The genetic component of a complex trait is due to the combination of a large number of small effects, some of which may be additive, while others combine in a non-linear manner, known as epistasis. The combined genetic variability in proportion to its overall variability (including the environmental part) is known as heritability. The additive heritability of a trait can be estimated from its GWAS summary statistics (i.e. SNP-wise effects sizes and their errors) using a method known as LD score regression [ref]. A sizable heritability of any phenotype is a sign of it having a genetic and therefore biological underpinning.

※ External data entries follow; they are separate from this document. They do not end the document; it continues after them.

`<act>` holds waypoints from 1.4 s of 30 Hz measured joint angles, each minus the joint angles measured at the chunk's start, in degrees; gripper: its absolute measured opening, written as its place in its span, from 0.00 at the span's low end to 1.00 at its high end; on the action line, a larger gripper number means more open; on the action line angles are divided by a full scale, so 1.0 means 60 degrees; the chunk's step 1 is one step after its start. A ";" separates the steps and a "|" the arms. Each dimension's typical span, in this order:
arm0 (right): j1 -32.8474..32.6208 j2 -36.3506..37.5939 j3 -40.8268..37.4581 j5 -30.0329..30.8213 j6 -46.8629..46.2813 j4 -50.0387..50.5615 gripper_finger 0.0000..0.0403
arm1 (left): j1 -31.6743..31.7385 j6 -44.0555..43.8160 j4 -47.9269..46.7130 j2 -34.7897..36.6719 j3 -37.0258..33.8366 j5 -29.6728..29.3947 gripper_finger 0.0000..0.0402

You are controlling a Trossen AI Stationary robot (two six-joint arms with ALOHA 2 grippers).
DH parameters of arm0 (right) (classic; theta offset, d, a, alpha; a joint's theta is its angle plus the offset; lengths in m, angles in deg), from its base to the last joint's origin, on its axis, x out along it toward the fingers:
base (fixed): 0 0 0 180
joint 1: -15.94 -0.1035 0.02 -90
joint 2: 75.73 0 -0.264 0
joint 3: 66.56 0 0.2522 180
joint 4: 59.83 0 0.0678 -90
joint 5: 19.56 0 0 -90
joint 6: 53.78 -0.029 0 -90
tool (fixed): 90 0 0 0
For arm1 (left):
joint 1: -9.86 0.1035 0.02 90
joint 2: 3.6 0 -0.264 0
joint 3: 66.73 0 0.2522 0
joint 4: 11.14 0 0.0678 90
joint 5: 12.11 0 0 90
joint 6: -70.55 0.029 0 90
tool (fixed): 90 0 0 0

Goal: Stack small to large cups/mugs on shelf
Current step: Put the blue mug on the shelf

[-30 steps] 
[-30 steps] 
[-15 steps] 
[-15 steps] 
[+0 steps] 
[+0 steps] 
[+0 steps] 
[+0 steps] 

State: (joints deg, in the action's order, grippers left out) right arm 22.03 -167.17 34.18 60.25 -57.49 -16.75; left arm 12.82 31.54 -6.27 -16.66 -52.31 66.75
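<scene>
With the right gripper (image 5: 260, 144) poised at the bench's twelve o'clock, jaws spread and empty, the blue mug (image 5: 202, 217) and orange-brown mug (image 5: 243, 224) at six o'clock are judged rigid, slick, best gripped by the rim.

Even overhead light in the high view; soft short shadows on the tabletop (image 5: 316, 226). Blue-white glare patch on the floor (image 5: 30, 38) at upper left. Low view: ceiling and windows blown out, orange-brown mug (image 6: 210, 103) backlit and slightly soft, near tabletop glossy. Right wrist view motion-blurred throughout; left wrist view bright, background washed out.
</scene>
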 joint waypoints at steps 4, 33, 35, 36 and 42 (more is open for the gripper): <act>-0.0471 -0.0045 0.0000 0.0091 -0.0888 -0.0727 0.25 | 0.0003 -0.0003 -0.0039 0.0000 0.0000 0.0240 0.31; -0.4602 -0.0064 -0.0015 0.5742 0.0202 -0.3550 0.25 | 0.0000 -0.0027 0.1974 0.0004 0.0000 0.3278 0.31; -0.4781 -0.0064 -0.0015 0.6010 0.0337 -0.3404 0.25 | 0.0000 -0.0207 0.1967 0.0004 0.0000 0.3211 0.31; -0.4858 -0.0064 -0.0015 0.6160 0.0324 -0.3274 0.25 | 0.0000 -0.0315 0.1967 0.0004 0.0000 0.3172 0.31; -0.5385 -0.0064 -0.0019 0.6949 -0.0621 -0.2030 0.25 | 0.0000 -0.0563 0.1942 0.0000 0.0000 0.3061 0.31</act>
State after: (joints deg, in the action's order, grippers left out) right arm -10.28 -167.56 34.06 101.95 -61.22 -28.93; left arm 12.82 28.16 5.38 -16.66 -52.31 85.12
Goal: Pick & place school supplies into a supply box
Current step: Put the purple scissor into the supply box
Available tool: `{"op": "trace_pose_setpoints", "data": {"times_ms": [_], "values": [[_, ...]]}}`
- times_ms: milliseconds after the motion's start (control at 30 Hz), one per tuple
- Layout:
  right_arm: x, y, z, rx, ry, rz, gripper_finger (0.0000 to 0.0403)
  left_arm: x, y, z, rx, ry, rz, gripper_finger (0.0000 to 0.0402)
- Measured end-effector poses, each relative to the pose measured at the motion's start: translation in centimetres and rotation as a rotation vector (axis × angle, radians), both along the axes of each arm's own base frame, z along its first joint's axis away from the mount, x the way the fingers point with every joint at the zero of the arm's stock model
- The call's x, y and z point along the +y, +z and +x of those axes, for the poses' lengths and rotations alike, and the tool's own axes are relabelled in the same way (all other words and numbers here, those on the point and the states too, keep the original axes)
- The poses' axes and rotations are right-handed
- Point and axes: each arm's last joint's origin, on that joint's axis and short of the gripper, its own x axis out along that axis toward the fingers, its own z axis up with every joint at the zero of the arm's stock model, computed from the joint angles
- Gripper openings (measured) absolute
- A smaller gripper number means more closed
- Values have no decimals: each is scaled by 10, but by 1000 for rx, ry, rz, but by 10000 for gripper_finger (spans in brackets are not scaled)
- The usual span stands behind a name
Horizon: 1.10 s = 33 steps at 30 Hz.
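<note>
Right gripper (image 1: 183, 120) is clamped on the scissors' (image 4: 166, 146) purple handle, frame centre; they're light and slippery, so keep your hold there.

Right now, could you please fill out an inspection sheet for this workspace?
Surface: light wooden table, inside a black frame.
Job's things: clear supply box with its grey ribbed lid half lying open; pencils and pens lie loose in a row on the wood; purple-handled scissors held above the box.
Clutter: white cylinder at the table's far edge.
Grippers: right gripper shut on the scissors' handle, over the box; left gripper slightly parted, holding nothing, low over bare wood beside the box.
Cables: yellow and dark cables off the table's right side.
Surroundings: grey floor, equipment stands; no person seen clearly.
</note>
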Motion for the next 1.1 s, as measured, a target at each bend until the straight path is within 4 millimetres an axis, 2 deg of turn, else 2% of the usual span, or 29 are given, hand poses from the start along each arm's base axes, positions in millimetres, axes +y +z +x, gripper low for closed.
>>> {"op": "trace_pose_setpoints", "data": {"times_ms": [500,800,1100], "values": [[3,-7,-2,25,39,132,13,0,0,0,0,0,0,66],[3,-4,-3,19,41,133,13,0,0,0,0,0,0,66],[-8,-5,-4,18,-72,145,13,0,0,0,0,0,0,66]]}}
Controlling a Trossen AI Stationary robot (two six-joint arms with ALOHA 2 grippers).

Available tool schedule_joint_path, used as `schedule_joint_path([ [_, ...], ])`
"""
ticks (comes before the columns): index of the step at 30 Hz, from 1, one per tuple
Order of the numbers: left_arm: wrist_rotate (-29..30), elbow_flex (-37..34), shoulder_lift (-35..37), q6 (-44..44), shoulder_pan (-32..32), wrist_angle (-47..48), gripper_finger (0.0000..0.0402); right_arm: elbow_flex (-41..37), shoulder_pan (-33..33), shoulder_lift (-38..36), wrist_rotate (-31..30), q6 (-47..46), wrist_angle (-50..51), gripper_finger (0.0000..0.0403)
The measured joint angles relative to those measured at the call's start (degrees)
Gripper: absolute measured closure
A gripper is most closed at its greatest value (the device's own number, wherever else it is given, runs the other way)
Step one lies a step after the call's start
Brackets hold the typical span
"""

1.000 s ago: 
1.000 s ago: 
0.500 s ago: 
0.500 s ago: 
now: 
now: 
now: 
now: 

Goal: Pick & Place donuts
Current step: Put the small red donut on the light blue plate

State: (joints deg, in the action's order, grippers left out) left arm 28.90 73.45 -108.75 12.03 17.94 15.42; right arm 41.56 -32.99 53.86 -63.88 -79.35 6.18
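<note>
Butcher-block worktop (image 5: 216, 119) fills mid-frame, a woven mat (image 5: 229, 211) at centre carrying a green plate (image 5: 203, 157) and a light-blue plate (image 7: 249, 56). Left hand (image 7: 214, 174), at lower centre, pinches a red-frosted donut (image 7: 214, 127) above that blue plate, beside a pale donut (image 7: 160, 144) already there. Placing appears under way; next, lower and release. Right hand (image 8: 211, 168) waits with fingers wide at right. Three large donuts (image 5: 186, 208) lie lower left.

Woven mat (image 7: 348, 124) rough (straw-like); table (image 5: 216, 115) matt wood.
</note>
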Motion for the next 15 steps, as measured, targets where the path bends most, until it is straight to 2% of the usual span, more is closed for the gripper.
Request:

Statistical power is essential for GWAS for two reasons. First, individual SNP-wise effects of complex traits are expected to be small, in particular if the effect is influencing fitness (even slightly) negatively, since any sizable detrimental effects would have purged the effect allele from the population by natural selection. Second, genome-wide scans today typically test about one million measured SNPs. As a consequence of the large number of tests, significant associations can occur just by chance. For example, when making one million tests, under the null hypothesis of there being no real associations, the nominal p-values from these tests are uniformly distributed, and the smallest p-value is expected to be of the order of 10-6, i.e. one over the number of tests. The most common way to control false positives when testing multiple hypotheses, is to apply a so-called “Bonferroni correction”, where only associations with p-values smaller than the nominal significance cutoff (usually 0.05) divided by the number of tests, are considered to be significant. Thus applying a Bonferroni significance threshold of 5·10-8 is widely accepted within the GWAS community to reveal genuine associations.
A significant challenge of GWAS is to interpret the SNP-wise associations. These associations can be seen as pointers to individual nucleotides in the DNA that are candidates for modulating the trait of interest. Yet, there are several difficulties when analysing trait-associated SNPs. First, proximal SNP are usually not independent, a phenomenon known as “linkage disequilibrium” (LD). As a consequence one usually finds sizable regions that can contain hundreds of SNPs, which are all significantly associated with the trait. The differences of the respective p-values are often too small to decide which of the many SNPs is the “lead SNP”, the one with the highest chance of driving the association signal. Moreover, GWAS usually do not include rare genetic variants, which may be the actual causal nucleotides. Some of the rare variants can be imputed from the SNPs, and state-of-art GWAS now consider about 10 million imputed genotypes on top of the one million that are measured directly (most commonly using microarrays). As sequencing is becoming less and less expensive, we can expect that eventually the complete human sequence, including extremely rare or even individual variants, will be available for GWAS.